** Opening Dataset block **

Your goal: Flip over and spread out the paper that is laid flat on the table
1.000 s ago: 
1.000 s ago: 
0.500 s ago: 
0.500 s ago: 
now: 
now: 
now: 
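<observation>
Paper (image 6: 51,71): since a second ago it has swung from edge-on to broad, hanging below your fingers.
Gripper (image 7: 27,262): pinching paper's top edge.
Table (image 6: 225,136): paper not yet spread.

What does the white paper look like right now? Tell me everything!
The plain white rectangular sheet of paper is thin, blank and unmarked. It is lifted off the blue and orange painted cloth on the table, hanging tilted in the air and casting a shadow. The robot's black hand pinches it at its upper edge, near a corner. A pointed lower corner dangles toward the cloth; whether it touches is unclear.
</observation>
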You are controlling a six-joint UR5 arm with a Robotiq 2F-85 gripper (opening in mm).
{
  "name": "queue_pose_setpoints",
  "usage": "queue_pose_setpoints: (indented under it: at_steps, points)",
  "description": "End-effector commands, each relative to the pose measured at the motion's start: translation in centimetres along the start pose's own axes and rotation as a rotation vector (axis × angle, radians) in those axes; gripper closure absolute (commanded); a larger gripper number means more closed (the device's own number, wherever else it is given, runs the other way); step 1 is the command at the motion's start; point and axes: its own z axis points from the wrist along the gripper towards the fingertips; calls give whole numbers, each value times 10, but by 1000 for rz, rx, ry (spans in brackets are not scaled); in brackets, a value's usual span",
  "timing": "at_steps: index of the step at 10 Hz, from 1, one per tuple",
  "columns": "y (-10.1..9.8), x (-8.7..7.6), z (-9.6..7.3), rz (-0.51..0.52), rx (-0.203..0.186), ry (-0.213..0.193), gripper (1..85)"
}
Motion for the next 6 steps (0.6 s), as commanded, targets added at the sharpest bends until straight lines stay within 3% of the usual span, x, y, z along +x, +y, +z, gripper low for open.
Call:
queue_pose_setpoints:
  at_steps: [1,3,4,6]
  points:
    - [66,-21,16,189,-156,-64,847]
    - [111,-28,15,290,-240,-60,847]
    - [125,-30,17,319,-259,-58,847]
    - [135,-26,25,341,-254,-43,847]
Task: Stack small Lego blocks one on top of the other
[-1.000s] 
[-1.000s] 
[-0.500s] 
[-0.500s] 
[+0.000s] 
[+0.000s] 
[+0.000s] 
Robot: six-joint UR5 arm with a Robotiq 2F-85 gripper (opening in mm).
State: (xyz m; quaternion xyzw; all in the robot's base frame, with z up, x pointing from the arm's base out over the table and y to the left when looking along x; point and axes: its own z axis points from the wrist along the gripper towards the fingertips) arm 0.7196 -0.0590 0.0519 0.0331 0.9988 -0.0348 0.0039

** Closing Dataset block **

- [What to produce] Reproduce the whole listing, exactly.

- [Reply to the exercise]
Your goal: Flip over and spread out the paper that is laid flat on the table
1.000 s ago: 
1.000 s ago: 
0.500 s ago: 
0.500 s ago: 
now: 
now: 
now: 
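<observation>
Paper (image 6: 51,71): since a second ago it has swung from edge-on to broad, hanging below your fingers.
Gripper (image 7: 27,262): pinching paper's top edge.
Table (image 6: 225,136): paper not yet spread.

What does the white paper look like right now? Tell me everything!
The plain white rectangular sheet of paper is thin, blank and unmarked. It is lifted off the blue and orange painted cloth on the table, hanging tilted in the air and casting a shadow. The robot's black hand pinches it at its upper edge, near a corner. A pointed lower corner dangles toward the cloth; whether it touches is unclear.
</observation>
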You are controlling a six-joint UR5 arm with a Robotiq 2F-85 gripper (opening in mm).
{
  "name": "queue_pose_setpoints",
  "usage": "queue_pose_setpoints: (indented under it: at_steps, points)",
  "description": "End-effector commands, each relative to the pose measured at the motion's start: translation in centimetres along the start pose's own axes and rotation as a rotation vector (axis × angle, radians) in those axes; gripper closure absolute (commanded); a larger gripper number means more closed (the device's own number, wherever else it is given, runs the other way); step 1 is the command at the motion's start; point and axes: its own z axis points from the wrist along the gripper towards the fingertips; calls give whole numbers, each value times 10, but by 1000 for rz, rx, ry (spans in brackets are not scaled); in brackets, a value's usual span",
  "timing": "at_steps: index of the step at 10 Hz, from 1, one per tuple",
  "columns": "y (-10.1..9.8), x (-8.7..7.6), z (-9.6..7.3), rz (-0.51..0.52), rx (-0.203..0.186), ry (-0.213..0.193), gripper (1..85)"
}
Motion for the next 6 steps (0.6 s), as commanded, targets added at the sharpest bends until straight lines stay within 3% of the usual span, x, y, z along +x, +y, +z, gripper low for open.
Call:
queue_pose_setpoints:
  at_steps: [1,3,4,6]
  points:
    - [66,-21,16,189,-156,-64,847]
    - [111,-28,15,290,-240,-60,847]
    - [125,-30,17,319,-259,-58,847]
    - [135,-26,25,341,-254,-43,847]
Task: Stack small Lego blocks one on top of the other
[-1.000s] 
[-1.000s] 
[-0.500s] 
[-0.500s] 
[+0.000s] 
[+0.000s] 
[+0.000s] 
Robot: six-joint UR5 arm with a Robotiq 2F-85 gripper (opening in mm).
State: (xyz m; quaternion xyzw; all in the robot's base frame, with z up, x pointing from the arm's base out over the table and y to the left when looking along x; point and axes: its own z axis points from the wrist along the gripper towards the fingertips) arm 0.7196 -0.0590 0.0519 0.0331 0.9988 -0.0348 0.0039

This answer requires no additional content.